_Problem details_: Every line below between the one holding "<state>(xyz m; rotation" and the one holding "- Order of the", inclusive, should be copied exactly, and no other line.

_Source records_:

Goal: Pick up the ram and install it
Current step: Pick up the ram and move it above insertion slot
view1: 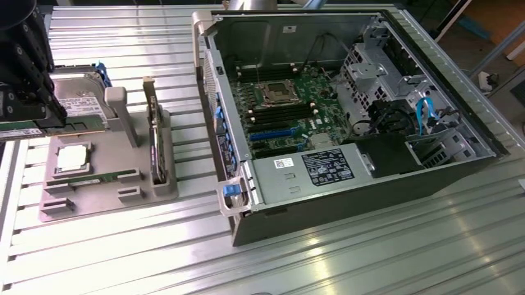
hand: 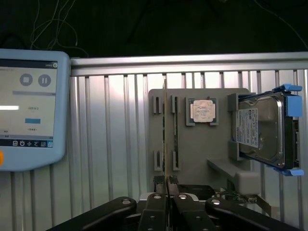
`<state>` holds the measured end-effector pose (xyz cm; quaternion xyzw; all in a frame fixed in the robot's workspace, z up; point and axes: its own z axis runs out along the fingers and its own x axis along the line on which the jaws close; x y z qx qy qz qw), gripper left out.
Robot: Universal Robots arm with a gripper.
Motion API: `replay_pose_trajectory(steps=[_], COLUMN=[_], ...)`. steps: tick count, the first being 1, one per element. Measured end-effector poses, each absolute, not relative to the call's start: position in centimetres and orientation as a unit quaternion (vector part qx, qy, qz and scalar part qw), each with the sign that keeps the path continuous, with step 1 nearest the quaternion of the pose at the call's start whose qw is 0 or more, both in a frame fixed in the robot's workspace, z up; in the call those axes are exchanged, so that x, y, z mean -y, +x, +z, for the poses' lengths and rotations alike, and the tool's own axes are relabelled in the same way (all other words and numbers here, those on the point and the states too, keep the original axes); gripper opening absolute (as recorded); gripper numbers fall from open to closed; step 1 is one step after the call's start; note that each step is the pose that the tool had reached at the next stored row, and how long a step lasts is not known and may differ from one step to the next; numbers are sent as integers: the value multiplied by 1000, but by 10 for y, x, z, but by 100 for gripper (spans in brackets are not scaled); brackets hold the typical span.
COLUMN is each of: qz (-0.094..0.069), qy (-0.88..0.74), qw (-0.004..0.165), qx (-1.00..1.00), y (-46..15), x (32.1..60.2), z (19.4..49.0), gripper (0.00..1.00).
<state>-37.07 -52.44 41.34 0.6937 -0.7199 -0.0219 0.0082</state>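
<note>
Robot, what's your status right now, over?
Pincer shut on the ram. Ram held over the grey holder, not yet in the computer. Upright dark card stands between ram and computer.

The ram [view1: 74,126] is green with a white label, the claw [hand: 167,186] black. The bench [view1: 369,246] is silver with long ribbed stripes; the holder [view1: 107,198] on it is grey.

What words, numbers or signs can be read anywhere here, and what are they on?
Signs on the touchscreen: a square stop and a pause in round buttons; its words are blurred.
White label on the hard drive: too small to read.
Black label on the power supply: too small to read.
Label on the ram: blurred.
Markings on the processor: unreadable.
No words can be quoted.
</note>
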Motion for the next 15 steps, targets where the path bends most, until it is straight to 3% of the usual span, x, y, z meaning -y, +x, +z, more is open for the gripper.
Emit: replay_pose_trajectory(steps=[15], qz=[-22], qy=[694], qw=[8], qx=[720], y=[-348], x=[524], z=[413], gripper=[12])
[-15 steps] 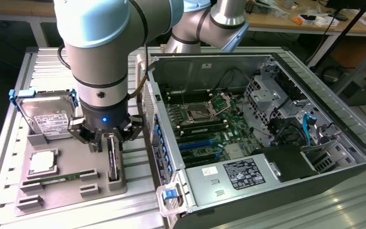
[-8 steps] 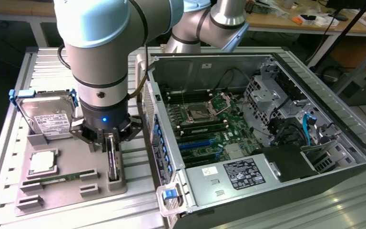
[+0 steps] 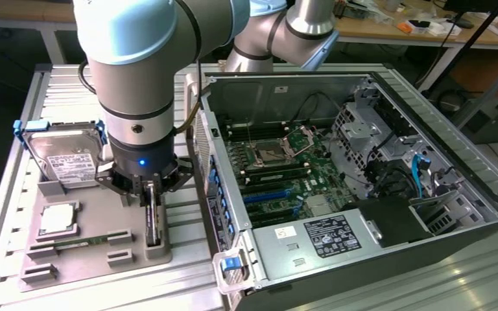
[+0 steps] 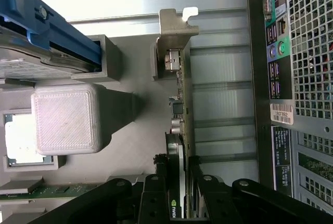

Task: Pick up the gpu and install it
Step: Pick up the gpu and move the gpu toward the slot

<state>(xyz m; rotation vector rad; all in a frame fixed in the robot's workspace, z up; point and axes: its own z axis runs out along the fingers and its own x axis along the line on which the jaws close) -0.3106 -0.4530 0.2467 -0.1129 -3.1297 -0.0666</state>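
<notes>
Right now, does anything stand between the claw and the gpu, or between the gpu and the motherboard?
Nothing at the claw: it is shut on the gpu, upright in the gray tray. The computer case's rear wall stands between tray and motherboard.

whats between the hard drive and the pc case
The gpu, standing on edge on the gray tray with the gripper shut on it. The wrist view shows this most plainly; the exterior view agrees.

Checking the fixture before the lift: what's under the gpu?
The gpu stands on edge on the gray tray, gripper at its top edge. Its seating is hidden by the card itself.
</notes>
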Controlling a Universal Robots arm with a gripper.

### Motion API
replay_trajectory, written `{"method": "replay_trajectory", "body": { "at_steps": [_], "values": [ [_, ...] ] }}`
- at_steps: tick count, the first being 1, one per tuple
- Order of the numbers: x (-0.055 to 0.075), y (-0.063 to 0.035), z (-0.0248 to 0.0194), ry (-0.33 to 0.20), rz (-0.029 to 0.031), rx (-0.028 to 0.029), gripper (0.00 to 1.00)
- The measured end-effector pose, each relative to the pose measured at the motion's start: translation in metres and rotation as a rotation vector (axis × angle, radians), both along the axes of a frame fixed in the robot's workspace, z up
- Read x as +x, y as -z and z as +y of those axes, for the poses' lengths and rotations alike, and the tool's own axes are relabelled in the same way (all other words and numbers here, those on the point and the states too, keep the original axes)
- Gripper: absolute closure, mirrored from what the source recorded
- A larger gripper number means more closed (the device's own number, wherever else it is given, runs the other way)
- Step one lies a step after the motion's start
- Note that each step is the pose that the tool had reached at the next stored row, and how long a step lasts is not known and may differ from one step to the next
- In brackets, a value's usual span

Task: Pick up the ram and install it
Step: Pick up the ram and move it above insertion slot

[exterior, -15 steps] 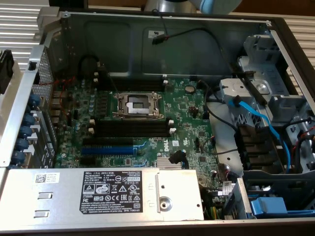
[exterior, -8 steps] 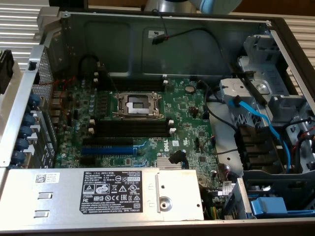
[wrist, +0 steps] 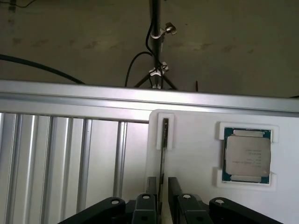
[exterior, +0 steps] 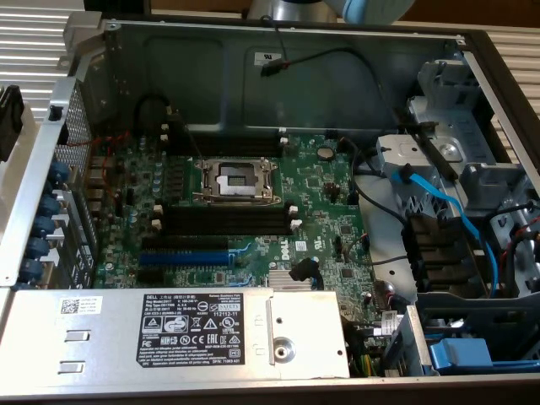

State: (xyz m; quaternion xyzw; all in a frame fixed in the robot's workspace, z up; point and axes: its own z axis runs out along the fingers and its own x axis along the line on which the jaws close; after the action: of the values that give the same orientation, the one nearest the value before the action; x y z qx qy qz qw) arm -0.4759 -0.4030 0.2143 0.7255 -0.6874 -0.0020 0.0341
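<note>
The ram (wrist: 164, 140) stands on its edge in a slot of a white holder (wrist: 196, 149), so I see it as a thin dark strip. My gripper (wrist: 162, 181) is at the stick's near end, one black finger on each side of it. The jaws are open, with a slim gap between each finger and the stick. In the exterior view the open computer case shows the green motherboard (exterior: 321, 202) with its long black memory slots (exterior: 224, 221) and their white end clips, nothing seated in them.
A processor chip (wrist: 247, 155) lies in another recess of the white holder. An aluminium rail (wrist: 93, 95) runs past the holder's far side. In the case are the bare processor socket (exterior: 234, 179), a blue expansion slot (exterior: 181, 256), the power supply (exterior: 177, 329) and blue cables (exterior: 447, 211).
</note>
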Motion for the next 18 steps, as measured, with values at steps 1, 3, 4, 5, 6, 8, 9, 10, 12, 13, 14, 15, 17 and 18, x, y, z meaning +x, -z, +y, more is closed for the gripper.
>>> {"method": "replay_trajectory", "body": {
  "at_steps": [1,3,4,5,6,8,9,10,12,13,14,15,17,18],
  "values": [
    [0.0,0.0,0.0,0.0,0.0,0.0,0.76],
    [0.0,0.0001,0.0,0.0,0.0,0.0,0.76],
    [0.0,0.0002,0.0,0.0,0.0001,-0.0003,0.76],
    [0.0,0.0007,0.0,0.0,-0.0011,-0.0008,0.76],
    [0.0,0.0016,0.0,0.0,-0.0032,-0.0024,0.76],
    [-0.0001,0.003,0.0,0.0,-0.007,-0.0067,0.76],
    [-0.0003,0.0037,0.0001,0.0,-0.0092,-0.0091,0.76],
    [-0.0009,0.0038,0.0006,0.0,-0.0129,-0.0121,0.76],
    [-0.0031,0.004,0.0016,0.0,-0.0327,-0.0149,0.76],
    [-0.0043,0.004,0.0017,0.0,-0.0431,-0.0151,0.76],
    [-0.0057,0.004,0.0018,0.0,-0.0545,-0.0153,0.76],
    [-0.0071,0.0043,0.0018,0.0,-0.0639,-0.0155,0.76],
    [-0.009,0.0052,0.0018,0.0,-0.0711,-0.0155,0.76],
    [-0.0091,0.0056,0.0018,0.0,-0.072,-0.0154,0.76]
  ]
}}
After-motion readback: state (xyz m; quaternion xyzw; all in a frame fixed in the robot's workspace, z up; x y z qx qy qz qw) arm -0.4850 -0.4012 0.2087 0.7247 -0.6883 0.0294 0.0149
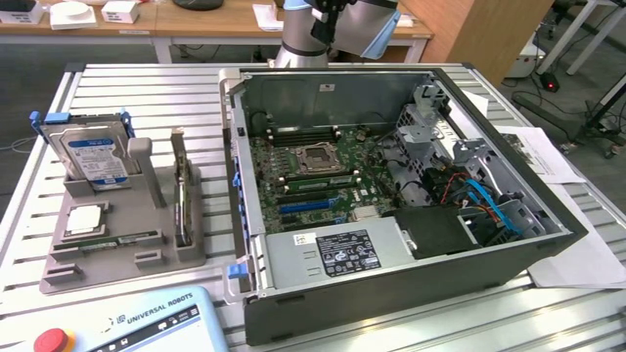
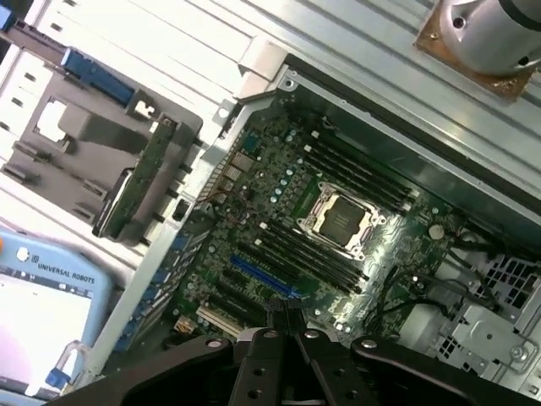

_Response to this exercise_:
<state>(xyz m; rotation vector rad; all in a frame fixed in the robot's workspace, z up; point and axes: its own z axis runs out along the fingers and its own x axis along the line on which the jaws close) -0.3106 -0.4530 0.2467 -0.1129 -3.1297 -0.0666</state>
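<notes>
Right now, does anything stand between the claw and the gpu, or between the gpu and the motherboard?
Nothing at the claw: it is shut on the gpu, upright in the gray tray. The computer case's rear wall stands between tray and motherboard.

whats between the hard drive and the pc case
The gpu, standing on edge on the gray tray with the gripper shut on it. The wrist view shows this most plainly; the exterior view agrees.

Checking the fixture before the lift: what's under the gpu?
The gpu stands on edge on the gray tray, gripper at its top edge. Its seating is hidden by the card itself.
</notes>
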Controlling a Universal Robots arm with a gripper.

### Motion API
replay_trajectory, written `{"method": "replay_trajectory", "body": { "at_steps": [_], "values": [ [_, ...] ] }}`
- at_steps: tick count, the first being 1, one per tuple
- Order of the numbers: x (-0.055 to 0.075), y (-0.063 to 0.035), z (-0.0248 to 0.0194), ry (-0.33 to 0.20), rz (-0.029 to 0.031), rx (-0.028 to 0.029), gripper (0.00 to 1.00)

No further output will be produced for this exercise.